Among the many new features in V12 are new methods available in the REST APIs. I want to highlight a few use cases this new functionality affords and share some small examples with the Veeam community as an extension of the Backups as Code blog series on Veeam.com. For those interested: see here for the post announcing our partnership with HashiCorp, and here for another post detailing a solution that automates common operations in Veeam Backup for AWS with native AWS services.
One of the new methods in V12 I want to focus on today is for managing cloud provider credentials, located at the /api/v1/cloudCredentials endpoint. A common operation in security best practices is the regular rotation of account passwords and credentials that provide access to your environment. In AWS, long-term credentials are often associated with IAM user accounts in the form of access keys, and to no surprise, AWS security best practices include rotating your access keys.
A challenge with rotating credentials regularly is updating all your downstream applications and services that use those credentials. If you do not have a regimented change process or solution in place that tracks where those credentials are used, following this best practice could result in broken applications or outages.
If you follow Veeam, you’ve probably heard of the 3-2-1-1-0 rule. That last 0 is for zero errors, and that includes when Veeam is storing or restoring data from Amazon S3. So, let’s see how we can use Veeam and Terraform together to make rotating our credentials in both AWS and Veeam as easy as running one command.
Meet your friend, the restapi provider
Terraform has a dedicated registry with thousands of providers, which are plugins that allow Terraform to interact with various platforms. For APIs that don’t have a Terraform provider, you can use a generic REST API provider published in the registry by Mastercard to make API calls for CRUD operations. Using this provider, we can call Veeam’s API from Terraform. Let me show you one example.

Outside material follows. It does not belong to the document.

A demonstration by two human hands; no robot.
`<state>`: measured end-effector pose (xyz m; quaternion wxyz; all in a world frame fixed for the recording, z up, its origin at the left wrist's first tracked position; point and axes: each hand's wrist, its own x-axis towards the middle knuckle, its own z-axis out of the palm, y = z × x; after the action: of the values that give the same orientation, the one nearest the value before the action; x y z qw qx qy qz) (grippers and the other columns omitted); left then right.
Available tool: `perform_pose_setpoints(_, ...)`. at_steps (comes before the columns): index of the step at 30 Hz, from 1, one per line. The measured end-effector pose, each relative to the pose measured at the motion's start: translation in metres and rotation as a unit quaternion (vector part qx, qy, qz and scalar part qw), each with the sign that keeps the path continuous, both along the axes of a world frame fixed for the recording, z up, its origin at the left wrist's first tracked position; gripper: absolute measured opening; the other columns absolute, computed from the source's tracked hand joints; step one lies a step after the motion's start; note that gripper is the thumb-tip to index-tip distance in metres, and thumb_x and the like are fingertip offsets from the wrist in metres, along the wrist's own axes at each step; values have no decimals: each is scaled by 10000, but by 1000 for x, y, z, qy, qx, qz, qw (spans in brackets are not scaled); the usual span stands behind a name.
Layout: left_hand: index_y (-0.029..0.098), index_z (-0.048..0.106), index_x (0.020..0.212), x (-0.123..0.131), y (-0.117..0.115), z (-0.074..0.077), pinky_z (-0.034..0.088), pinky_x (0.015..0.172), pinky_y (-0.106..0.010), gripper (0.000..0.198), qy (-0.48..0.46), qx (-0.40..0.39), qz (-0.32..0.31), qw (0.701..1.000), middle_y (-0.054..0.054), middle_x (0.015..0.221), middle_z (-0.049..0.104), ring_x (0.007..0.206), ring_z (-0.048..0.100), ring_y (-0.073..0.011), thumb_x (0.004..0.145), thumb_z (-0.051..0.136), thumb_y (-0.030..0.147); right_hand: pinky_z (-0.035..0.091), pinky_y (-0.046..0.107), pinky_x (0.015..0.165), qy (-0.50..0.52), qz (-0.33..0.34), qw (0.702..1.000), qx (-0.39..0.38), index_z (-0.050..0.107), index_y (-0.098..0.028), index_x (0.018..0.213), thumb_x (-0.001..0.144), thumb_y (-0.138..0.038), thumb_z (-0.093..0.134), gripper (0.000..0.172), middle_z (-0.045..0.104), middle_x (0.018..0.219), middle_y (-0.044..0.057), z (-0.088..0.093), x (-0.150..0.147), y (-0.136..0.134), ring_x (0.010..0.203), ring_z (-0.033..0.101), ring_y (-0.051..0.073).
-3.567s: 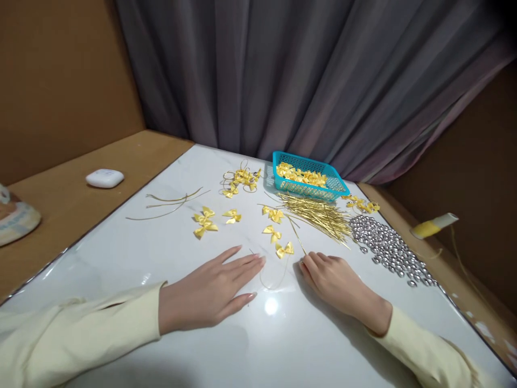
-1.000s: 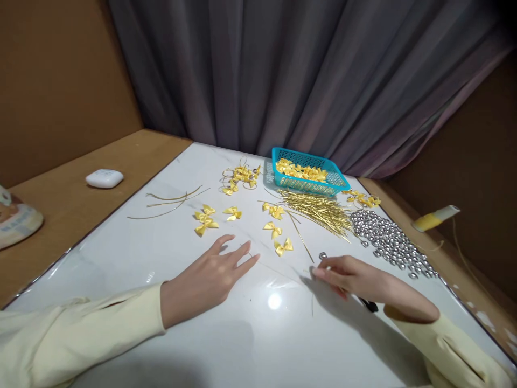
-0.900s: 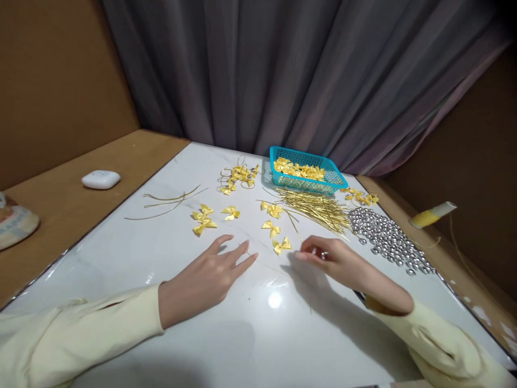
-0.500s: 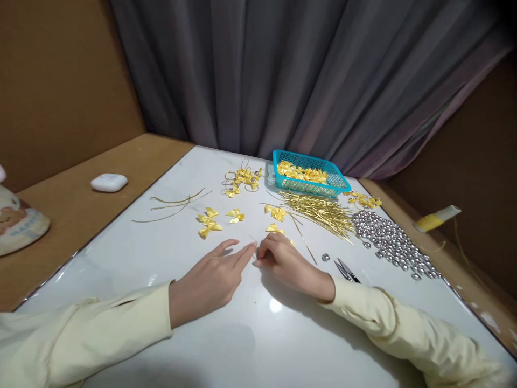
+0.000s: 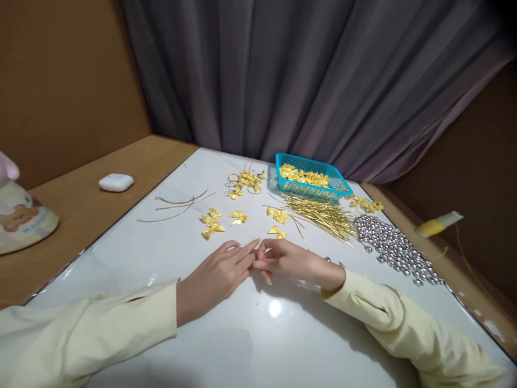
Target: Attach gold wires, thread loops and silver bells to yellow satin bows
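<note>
My left hand and my right hand meet at their fingertips just above the white tabletop. The right thumb and forefinger are pinched together, and the left fingers are closed beside them; whatever is between them is too small to make out. Beyond the hands lie yellow ribbon bows, another single bow, and more bows near the right knuckles. A bundle of gold wire ties lies past my right hand. Silver bead-like pieces are heaped to the right.
A teal basket of yellow bows stands at the back. Looped gold ties with bows lie left of it, more bows right of it. Loose ties, a white case and a bear-print object are leftward; a yellow-and-white tube is rightward.
My right hand has lifted and turned, its lower fingers now showing beneath. Its wrist now mostly covers the small scissors. My left fingers have come up against the right fingertips. The view has shifted slightly.
</note>
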<state>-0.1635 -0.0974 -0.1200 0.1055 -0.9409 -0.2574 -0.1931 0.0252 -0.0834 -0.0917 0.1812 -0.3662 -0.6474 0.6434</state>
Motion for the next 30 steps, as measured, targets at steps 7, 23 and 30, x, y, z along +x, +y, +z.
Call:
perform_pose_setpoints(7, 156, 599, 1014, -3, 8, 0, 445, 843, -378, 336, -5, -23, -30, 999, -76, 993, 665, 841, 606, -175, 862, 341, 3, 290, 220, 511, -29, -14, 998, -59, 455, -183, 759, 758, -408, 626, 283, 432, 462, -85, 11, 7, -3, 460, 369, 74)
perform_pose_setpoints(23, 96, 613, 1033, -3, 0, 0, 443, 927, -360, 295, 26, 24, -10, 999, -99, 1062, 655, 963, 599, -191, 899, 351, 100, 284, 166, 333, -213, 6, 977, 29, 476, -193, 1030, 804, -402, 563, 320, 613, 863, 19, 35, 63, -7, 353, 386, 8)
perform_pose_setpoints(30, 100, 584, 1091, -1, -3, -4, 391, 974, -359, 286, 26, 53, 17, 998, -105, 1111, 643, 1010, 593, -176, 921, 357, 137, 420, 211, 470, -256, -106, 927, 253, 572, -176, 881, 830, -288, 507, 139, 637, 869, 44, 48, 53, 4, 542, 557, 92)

Earlier today I pushed a small commit to VeeamHub in the veeam-terraform repo that uses Terraform’s AWS provider and Mastercard’s REST API provider to:
- Create an S3 bucket in AWS
- Create an IAM user with scoped permissions for this S3 bucket
- Create an access key for this IAM user
- Add this IAM access key to your VBR server in the Cloud Credentials Manager
The direct link to the example project is: https://github.com/VeeamHub/veeam-terraform/tree/master/veeam-backup-and-replication/aws/s3-credentials.
This sample project allows you easily set up the necessary resources to begin storing backup data in Amazon S3, and additionally, if you were to rotate your AWS IAM user’s access key using Terraform’s replace option, Terraform would detect that this update will affect the resource which defines your Veeam server’s cloud credential for this IAM user. So when the key is updated in AWS, Terraform also updates the credential in VBR using the restapi provider.
More details and instructions are available on the project page, located here: https://github.com/VeeamHub/veeam-terraform/tree/master/veeam-backup-and-replication/aws/s3-credentials
Try it out and let me know what you think.